En otros países y ciudades de América Latina y del mundo estos repositorios de las izquierdas reciben un trato más digno por una razón elemental, aceptan que su capital letrado forma parte de los bienes de la nación, es decir de su patrimonio histórico y cultural. Las corrientes que gobiernan la ciudad de México prefieren despatrimonializar ese valioso capital letrado de las izquierdas, acaso porque les quema la conciencia al mismo tiempo que renuncian a ejercer una política cultural coherente y eficaz. Gastarían el equivalente de lo que pagan por un par de efímeros conciertos públicos en darle oxígeno a ese repositorio.

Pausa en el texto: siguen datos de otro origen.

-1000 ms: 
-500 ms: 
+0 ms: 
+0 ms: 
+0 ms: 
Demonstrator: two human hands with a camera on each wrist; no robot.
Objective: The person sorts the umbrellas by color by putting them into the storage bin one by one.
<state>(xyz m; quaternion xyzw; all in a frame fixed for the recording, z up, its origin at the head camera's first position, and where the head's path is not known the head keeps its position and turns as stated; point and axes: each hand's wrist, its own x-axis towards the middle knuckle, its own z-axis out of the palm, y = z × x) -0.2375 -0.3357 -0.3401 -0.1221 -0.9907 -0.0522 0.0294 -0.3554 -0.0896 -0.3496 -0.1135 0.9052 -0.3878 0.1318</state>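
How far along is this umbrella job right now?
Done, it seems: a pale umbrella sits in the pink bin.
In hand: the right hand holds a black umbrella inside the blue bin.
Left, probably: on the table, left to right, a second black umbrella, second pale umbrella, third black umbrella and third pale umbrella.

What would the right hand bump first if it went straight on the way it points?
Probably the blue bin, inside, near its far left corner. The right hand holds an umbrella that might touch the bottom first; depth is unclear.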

Un modo de homenajear a Arnoldo sería reanimar el CEMOS. Propondremos algo más, que consideremos que la propia Biblioteca y archivo personal de Arnoldo pasen a dominio público bajo condiciones dignas de operación e infraestructura. Es hora de sumar voluntades para rectificar el trato a este legado. Hacerlo, es para nosotros, la mejor manera de honrar la memoria de Arnoldo Martínez Verdugo.